We first acquired our stake in Vivendi on 7 October 2011 at an average price of €14.21 per share. Since that time we have received dividends totalling €2.00 per share. The last sale in Vivendi as at 9 August 2013 was €16.255 per share. The recent divestments provide support to our sum-of-the-parts analysis and we continue to believe that Vivendi remains an attractive risk/reward proposition for investors in the Fund at this point in time.
In the last three months, Elevation Capital Management Limited has been appointed for several global mandates, which total approximately NZ$ 140 million. These mandates are on a separate account basis (so are not reflected in our Fund/s assets) but use the same skills and philosophy we apply to stock selection in the Elevation Capital Value Fund. Based on these appointments total assets under management are now over NZ$ 170 million (as at 9 August 2013).

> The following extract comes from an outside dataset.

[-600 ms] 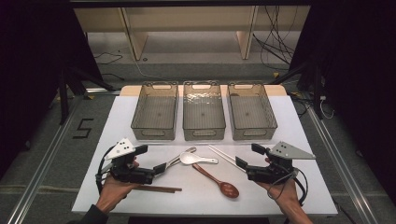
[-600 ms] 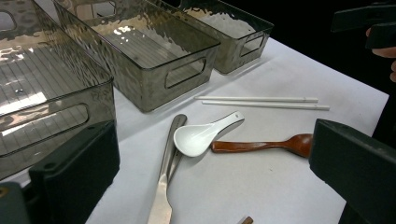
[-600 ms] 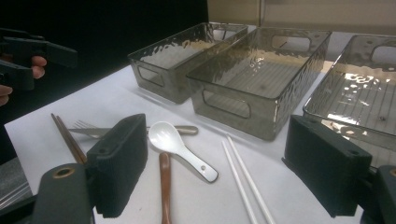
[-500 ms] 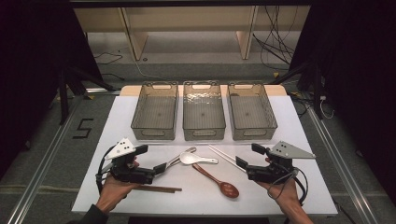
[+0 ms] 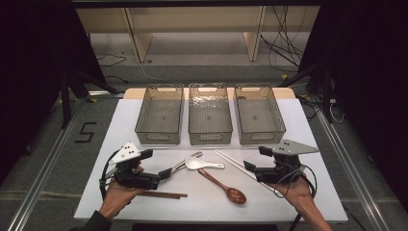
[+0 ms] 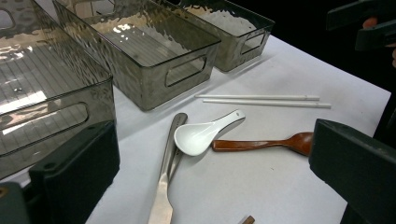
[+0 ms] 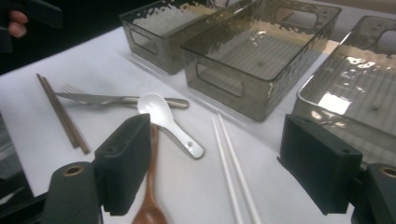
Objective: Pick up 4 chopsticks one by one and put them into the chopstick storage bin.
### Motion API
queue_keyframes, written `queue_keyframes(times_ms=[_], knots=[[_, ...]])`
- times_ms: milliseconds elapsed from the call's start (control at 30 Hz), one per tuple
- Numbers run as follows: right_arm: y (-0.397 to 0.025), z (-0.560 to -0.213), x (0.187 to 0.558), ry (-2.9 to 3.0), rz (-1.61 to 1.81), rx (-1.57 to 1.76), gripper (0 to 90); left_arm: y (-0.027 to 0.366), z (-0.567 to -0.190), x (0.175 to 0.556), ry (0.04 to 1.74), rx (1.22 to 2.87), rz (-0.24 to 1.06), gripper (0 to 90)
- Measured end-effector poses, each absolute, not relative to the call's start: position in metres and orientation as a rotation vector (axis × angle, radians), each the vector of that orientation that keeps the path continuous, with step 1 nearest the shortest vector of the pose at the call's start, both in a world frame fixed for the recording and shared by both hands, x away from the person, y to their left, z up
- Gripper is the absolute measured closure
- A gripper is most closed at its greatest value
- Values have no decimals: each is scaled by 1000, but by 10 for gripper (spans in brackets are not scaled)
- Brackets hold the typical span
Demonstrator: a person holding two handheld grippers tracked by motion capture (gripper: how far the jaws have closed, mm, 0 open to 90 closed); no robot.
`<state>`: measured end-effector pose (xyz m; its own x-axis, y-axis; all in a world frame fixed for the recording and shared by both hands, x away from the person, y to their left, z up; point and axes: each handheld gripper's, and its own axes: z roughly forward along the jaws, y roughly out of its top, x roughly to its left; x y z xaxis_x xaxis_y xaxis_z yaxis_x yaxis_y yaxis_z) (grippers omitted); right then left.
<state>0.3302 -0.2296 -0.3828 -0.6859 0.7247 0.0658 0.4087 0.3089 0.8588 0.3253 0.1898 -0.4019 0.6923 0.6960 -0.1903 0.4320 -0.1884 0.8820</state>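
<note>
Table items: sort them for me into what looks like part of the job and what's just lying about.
Likely part of the job (none is stated, so judged from the layout):
three clear bins
white ceramic spoon
wooden spoon
white chopsticks
brown chopsticks
metal fork

Lying about:
cables on the floor
shelf frame behind the table

On my feed I've got a white table (image 5: pixel 312 139) with three clear smoky bins (image 5: pixel 210 137) side by side along the back, all empty. In front of them: a white soup spoon (image 5: pixel 202 164) lying across metal cutlery (image 5: pixel 185 162), a wooden spoon (image 5: pixel 223 186), white chopsticks (image 5: pixel 235 166) and brown chopsticks (image 5: pixel 163 195) near the front edge. There's a "5" marked on the floor (image 5: pixel 85 132) to the left.
</note>
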Motion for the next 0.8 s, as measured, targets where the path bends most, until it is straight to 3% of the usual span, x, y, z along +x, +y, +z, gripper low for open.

It is also pleasing to report two new interns have joined Elevation Capital Management Limited recently – Andrew Lawrence who is currently studying business at AUT and is with us for a nine week period and Richard Milsom who has joined us from the University of Canterbury where he studied finance and economics. We welcome both of them.
Thank you for your continued investment and interest in the Fund. Our portfolio is well positioned to continue to deliver satisfactory risk-adjusted returns over the long term. The portfolio is an electic mix of large capitalisation global franchise stocks, which we expect will continue to compound earnings, dividends and intrinsic value at attractive rates over time as well as a number of special situations, which have catalysts in place (or we plan to act as the catalyst) to potentially unlock value for shareholders. Our current cash balance continues to afford us opportunity should markets weaken across the world and you should expect to see several new additions to the portfolio were this to occur. Unfortunately, we can provide no insight as to timing.
“Money is made not in the buying and selling but in the waiting.”